Michael Laird (°1963 United States) Lives & Works in Antwerp - Michael Laird is a multi-media artist primarily concerned with deconstructing the relationship between the people and their environment. In order to do this, various strategies are employed, including psycho-geography, optical and psychedelic abstraction and political analysis. His drawings and paintings often combine cartoon-like figures with abstract elements, while many of the videos and performances are as humorous as they are political. His most recent work examines the possibility of  reinterpreting and even restructuring our perception of people in the media.

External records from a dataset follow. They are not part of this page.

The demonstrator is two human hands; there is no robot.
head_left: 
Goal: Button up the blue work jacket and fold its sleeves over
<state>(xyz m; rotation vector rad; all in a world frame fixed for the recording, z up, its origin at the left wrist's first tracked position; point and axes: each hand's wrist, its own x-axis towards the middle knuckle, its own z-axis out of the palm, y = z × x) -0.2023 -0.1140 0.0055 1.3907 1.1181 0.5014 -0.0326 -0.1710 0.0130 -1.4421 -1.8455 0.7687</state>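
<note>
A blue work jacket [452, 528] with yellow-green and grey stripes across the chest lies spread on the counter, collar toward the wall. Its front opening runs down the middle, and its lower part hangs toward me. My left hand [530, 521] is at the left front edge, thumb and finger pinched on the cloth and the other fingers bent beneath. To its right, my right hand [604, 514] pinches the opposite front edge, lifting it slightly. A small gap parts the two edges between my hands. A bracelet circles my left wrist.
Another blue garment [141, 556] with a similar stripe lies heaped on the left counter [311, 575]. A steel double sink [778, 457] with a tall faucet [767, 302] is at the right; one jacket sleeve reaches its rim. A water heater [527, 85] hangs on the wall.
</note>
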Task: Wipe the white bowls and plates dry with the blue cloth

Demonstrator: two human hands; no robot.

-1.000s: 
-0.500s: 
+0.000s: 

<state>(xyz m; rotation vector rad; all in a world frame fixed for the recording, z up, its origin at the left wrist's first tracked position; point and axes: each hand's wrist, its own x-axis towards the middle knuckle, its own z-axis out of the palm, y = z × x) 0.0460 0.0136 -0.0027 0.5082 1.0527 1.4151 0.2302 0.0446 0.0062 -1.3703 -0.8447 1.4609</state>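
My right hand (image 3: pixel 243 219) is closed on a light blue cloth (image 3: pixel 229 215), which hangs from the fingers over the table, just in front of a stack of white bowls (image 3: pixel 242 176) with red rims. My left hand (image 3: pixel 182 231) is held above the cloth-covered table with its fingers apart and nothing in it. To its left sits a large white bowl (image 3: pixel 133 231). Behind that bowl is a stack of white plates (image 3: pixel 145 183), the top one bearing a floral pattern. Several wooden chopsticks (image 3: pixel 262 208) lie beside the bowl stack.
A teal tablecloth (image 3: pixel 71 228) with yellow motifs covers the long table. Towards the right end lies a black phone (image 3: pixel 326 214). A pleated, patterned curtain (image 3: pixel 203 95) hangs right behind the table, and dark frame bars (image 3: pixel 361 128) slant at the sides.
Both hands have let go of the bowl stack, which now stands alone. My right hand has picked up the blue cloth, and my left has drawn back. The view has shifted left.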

Michelle Atherton (°1967 Great Britain) Lives & Works in London.- “ Early on the morning of Saturday 14th December 2002 the Tricolor, a cargo vessel the size of two football pitches, sank in dense fog after being rammed from behind by another ship, the Kariba...no one was hurt.  The Kariba managed to limp back to port with a smashed hull as the Tricolor lay in the Channel with its submerged cargo of 2,862 luxury cars and 77 machinery parts. In the representation of this incident in local, national and international news reports two discursive elements collided, that of the technological accident and the commodity.  Historically this combination has long held our fascination, demonstrable from the earliest novels to contemporary films and television dramas. “ (fragment) text press release Miss The Boat II.

Christophe Letzer (°1960 Belgium) Lives & Works in Kalmthout -  Christophe Letzer is stand-up comedian and  an autodidata documentary photographer.  

Jacqueline Machado de Souza (°1964 Brazil) Lives & Works in Maastricht -  A variety of photographic tools and video make up the foundation of my work. Using archive  material and recordings of unstages incidents I examine the various layers by which meanings emerge into reality. I frequently make images from daily life, observations of human behaviour and incidental registrations as a starting point, always with the purpose of illuminating the separate semantic reality beneath. We may bring these meanings to light by elaborating the initial material. This process turns out to be paradoxical time after time. The images firm a counterpoint to the reality that once participated in their coming about.

Philippe Van Os (°1969 Belgium) Lives & Works in Antwerp -  The artist will present at  “Oque nos Cerca” exhibition his serie “Pormenores” ( Portuguese: details). Black and white sized images of the nonsense details, a log book of the simple moments.